_ACTIVITY_. Give back exactly the line that contains "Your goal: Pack" and all the lines after it in the records below, to the very last, with no other output.

_PROVIDED MATERIAL_.
--- START ---

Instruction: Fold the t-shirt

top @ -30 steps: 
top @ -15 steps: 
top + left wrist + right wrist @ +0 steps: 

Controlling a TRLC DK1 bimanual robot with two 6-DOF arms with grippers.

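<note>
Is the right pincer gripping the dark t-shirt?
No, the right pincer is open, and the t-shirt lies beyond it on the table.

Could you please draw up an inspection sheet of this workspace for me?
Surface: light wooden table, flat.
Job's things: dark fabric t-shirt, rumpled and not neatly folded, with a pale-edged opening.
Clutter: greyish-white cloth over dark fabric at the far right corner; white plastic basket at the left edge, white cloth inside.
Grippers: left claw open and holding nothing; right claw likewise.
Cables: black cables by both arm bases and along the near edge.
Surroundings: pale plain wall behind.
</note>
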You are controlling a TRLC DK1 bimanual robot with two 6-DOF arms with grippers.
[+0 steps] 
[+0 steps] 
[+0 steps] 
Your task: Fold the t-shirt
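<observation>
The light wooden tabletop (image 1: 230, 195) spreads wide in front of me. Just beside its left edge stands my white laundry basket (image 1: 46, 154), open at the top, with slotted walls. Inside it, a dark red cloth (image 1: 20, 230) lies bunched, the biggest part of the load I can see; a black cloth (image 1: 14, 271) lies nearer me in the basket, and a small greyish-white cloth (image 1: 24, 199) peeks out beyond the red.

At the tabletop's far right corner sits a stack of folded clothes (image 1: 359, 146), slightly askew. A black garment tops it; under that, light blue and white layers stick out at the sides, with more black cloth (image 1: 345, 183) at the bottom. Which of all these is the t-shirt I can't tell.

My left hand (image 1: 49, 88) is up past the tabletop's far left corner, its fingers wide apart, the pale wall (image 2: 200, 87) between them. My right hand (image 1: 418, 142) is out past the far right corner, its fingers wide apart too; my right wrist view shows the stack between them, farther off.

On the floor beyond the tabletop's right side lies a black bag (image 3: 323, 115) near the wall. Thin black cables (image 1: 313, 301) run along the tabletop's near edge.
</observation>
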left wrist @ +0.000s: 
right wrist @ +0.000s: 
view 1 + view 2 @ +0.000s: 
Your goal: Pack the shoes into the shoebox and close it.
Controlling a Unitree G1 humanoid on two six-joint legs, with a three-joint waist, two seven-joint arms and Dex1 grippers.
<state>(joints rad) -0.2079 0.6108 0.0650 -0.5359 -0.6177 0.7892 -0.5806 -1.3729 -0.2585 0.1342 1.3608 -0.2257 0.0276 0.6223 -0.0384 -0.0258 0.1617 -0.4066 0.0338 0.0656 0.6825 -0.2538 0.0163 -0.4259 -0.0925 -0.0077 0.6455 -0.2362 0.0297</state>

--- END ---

_YOUR RESPONSE_.
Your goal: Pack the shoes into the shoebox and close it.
Controlling a Unitree G1 humanoid on two six-joint legs, with a three-joint waist, two seven-joint arms and Dex1 grippers.
<state>(joints rad) -0.2079 0.6108 0.0650 -0.5359 -0.6177 0.7892 -0.5806 -1.3729 -0.2585 0.1342 1.3608 -0.2257 0.0276 0.6223 -0.0384 -0.0258 0.1617 -0.4066 0.0338 0.0656 0.6825 -0.2538 0.0163 -0.4259 -0.0925 -0.0077 0.6455 -0.2362 0.0297</state>

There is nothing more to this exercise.